Print out every line of the listing below without alteration.

---

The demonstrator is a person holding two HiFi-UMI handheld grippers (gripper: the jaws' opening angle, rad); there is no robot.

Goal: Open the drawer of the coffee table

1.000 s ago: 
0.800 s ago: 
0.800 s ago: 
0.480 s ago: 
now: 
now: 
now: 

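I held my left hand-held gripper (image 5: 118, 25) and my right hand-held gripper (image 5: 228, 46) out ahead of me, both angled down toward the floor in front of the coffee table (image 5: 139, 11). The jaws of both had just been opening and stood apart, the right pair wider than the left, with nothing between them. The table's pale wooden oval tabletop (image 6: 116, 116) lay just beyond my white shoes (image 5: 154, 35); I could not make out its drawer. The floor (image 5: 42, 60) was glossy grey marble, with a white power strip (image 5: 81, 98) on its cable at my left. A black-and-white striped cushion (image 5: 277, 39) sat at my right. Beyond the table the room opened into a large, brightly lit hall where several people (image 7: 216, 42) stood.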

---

Solution
The demonstrator is a person holding two HiFi-UMI handheld grippers (gripper: the jaws' opening angle, rad); there is no robot.

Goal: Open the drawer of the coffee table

1.000 s ago: 
0.800 s ago: 
0.800 s ago: 
0.480 s ago: 
now: 
now: 
now: 

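I held my left hand-held gripper (image 5: 118, 25) and my right hand-held gripper (image 5: 228, 46) out ahead of me, both angled down toward the floor in front of the coffee table (image 5: 139, 11). The jaws of both had just been opening and stood apart, the right pair wider than the left, with nothing between them. The table's pale wooden oval tabletop (image 6: 116, 116) lay just beyond my white shoes (image 5: 154, 35); I could not make out its drawer. The floor (image 5: 42, 60) was glossy grey marble, with a white power strip (image 5: 81, 98) on its cable at my left. A black-and-white striped cushion (image 5: 277, 39) sat at my right. Beyond the table the room opened into a large, brightly lit hall where several people (image 7: 216, 42) stood.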

The exercise has been answered in full.